I first heard The Weeknd about five years ago now—back when we all assumed The Weeknd was a group—and became instantly enamored by this gauzy new brand of narco-R&B. I assumed that I would quickly get tired of his relentless tales of overdosing with Bulgarian supermodels in hotel showers, but to my surprise, I've consistently remained engaged with his music over the years; partly because he's continued to evolve, and partly because I've discovered new ways to dig into the music.
Case in point, a little game I've developed called "Find the Lowkey Terrible Weeknd Lyric."
When a rapper writes something particularly groan-inducing, it's (usually) instantly obvious, but because The Weeknd delivers his terrible lines in the same droning, hypnotic voice as his catchy hooks, it often takes multiple listens before you realize that he's been gently crooning about a girl who has to pee so bad she's going to need bladder surgery or making an extremely confusing reverse-racism-jewelry reference.

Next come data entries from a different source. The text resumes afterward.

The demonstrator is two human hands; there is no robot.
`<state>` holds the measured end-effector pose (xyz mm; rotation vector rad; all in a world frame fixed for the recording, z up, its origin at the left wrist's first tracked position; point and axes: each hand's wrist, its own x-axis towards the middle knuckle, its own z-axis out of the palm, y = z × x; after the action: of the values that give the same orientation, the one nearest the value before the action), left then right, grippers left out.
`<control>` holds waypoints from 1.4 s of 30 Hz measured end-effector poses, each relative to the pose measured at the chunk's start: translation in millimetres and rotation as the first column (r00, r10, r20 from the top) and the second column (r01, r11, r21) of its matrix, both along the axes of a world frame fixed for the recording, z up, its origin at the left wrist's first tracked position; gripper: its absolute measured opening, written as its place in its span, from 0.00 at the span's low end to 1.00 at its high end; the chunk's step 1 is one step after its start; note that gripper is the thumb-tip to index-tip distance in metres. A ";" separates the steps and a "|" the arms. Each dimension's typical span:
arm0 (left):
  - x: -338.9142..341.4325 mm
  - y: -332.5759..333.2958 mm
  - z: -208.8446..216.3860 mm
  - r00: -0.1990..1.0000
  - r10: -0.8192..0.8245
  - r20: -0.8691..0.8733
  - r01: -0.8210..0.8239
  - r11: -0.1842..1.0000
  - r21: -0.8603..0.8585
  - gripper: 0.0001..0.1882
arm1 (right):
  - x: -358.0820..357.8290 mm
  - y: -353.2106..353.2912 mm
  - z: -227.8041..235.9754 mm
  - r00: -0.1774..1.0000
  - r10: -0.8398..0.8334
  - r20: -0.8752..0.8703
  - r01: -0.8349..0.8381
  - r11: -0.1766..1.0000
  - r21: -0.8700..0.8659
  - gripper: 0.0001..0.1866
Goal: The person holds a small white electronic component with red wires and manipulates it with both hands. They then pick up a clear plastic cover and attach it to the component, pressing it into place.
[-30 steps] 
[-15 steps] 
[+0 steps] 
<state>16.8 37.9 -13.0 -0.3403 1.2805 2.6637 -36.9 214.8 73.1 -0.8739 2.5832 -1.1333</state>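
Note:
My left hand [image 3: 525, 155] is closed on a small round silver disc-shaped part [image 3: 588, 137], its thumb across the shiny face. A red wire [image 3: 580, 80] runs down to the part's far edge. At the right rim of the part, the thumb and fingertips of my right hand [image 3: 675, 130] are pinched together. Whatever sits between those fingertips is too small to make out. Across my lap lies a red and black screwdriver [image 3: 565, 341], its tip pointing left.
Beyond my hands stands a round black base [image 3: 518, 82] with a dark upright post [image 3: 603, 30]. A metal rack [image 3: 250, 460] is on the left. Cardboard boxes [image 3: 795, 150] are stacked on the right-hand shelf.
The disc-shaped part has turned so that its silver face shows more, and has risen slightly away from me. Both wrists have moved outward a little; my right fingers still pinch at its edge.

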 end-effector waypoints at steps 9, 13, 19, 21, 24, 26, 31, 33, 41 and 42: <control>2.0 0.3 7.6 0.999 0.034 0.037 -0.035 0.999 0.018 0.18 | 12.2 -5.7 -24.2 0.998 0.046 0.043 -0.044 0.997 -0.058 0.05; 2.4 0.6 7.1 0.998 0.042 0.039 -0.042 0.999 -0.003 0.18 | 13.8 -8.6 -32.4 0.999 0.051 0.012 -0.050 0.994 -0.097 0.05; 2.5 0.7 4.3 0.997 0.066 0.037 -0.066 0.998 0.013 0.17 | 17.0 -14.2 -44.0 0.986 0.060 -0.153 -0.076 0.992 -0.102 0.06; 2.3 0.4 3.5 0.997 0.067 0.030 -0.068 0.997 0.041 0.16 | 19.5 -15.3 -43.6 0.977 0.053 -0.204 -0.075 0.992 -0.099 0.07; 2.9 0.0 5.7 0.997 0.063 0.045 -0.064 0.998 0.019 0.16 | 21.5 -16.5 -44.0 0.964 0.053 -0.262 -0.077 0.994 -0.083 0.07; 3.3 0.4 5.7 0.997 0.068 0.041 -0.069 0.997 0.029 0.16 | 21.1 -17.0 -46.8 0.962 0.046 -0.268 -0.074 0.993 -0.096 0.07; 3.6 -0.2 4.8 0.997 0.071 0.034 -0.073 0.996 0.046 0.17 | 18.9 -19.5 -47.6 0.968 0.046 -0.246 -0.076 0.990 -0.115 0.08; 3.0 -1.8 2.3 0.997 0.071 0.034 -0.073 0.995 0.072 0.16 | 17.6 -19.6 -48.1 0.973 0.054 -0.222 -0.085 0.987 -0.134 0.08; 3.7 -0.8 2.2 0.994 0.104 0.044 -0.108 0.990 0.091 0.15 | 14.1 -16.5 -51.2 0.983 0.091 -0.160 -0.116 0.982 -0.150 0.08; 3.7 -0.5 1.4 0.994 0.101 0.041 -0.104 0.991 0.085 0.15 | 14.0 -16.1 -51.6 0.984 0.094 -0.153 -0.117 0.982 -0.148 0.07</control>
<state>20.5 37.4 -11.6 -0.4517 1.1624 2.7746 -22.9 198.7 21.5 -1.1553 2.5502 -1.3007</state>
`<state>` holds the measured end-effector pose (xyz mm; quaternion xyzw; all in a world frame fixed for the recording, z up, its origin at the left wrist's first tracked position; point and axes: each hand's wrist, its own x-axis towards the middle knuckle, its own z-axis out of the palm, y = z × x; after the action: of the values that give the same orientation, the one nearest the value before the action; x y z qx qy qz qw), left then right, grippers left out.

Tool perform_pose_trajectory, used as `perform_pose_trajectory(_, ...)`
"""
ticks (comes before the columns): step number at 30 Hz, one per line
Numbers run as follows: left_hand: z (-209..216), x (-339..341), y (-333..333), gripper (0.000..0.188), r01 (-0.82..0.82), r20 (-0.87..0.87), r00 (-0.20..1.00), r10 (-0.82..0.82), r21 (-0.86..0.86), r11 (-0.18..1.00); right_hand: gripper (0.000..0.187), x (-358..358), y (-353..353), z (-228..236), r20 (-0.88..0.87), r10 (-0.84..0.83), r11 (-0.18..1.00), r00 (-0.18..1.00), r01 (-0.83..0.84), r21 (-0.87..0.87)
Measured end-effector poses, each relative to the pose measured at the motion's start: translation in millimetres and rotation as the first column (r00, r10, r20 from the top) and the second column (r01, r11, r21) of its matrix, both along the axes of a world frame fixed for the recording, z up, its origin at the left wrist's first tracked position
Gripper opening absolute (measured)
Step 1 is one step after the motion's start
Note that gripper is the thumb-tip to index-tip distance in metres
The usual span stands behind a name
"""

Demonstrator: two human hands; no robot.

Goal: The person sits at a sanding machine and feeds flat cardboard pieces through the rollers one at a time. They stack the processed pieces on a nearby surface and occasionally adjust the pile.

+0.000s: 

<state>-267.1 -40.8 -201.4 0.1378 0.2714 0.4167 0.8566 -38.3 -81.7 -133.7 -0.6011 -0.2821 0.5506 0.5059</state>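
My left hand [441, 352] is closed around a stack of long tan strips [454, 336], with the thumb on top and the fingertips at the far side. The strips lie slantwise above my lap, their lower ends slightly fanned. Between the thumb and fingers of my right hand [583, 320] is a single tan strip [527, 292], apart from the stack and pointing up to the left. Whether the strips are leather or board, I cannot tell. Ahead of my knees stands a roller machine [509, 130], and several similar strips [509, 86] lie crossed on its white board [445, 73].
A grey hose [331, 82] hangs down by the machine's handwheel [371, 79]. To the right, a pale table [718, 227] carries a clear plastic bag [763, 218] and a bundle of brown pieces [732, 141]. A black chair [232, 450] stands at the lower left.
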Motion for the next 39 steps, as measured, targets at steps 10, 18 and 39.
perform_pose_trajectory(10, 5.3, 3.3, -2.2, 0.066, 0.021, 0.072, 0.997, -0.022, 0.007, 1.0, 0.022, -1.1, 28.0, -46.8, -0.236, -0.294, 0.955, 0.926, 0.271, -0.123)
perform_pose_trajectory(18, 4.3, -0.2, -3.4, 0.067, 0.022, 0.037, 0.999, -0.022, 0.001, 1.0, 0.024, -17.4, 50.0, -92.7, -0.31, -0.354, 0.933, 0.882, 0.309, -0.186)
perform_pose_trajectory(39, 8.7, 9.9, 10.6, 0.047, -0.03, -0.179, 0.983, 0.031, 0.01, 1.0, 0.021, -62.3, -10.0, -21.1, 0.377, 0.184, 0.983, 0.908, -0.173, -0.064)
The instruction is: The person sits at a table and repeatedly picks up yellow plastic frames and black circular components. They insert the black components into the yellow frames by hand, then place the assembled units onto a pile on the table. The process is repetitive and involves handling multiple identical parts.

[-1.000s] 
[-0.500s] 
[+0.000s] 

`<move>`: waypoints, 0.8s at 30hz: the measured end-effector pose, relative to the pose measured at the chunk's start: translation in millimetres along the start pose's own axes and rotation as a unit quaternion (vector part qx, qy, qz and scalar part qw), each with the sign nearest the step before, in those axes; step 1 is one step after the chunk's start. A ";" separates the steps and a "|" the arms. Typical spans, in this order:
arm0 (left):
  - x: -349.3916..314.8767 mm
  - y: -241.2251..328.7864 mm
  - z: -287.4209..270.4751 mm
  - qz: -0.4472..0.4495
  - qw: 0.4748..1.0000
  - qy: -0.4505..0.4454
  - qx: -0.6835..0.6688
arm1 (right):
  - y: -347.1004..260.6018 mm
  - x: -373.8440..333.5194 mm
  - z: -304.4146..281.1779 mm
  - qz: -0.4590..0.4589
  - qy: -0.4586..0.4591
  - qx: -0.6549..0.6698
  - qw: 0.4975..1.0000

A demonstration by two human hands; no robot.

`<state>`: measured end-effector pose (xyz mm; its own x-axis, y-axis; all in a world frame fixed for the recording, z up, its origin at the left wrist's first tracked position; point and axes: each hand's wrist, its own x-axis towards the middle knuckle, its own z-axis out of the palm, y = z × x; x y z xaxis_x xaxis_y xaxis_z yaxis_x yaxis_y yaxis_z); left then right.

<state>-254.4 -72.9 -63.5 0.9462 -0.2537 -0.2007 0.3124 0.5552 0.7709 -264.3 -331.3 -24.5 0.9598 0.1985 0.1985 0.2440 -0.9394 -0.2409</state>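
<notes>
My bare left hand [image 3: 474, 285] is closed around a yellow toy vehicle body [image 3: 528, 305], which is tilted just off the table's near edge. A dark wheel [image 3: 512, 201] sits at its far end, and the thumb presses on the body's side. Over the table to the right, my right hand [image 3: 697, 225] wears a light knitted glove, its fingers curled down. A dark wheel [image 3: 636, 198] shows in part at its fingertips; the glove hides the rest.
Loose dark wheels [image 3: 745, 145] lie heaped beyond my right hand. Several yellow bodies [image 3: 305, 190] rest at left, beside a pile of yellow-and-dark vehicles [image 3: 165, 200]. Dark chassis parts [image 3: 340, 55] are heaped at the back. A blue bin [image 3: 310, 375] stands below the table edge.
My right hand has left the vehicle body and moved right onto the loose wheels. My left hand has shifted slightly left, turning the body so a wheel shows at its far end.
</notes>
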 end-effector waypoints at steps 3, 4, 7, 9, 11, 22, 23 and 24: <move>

And so when Starboy hit my headphones, I had dual impulses. First, to simply listen to the music. And two, since I'm an insane person, to Where's Waldo-style track down a terrible line I knew must be lurking somewhere in the album like a home invader. I know it's there, we just have to find it.
Let's go looking...
"Let a nigga brag Pitt / Legend of the fall took the year like a bandit" — "Starboy"
Get it? It's a Brad Pitt reference, but because he's bragging, he called him Brag Pitt. I suppose it could have been worse, the guy could have been balling like Shawn Bragley.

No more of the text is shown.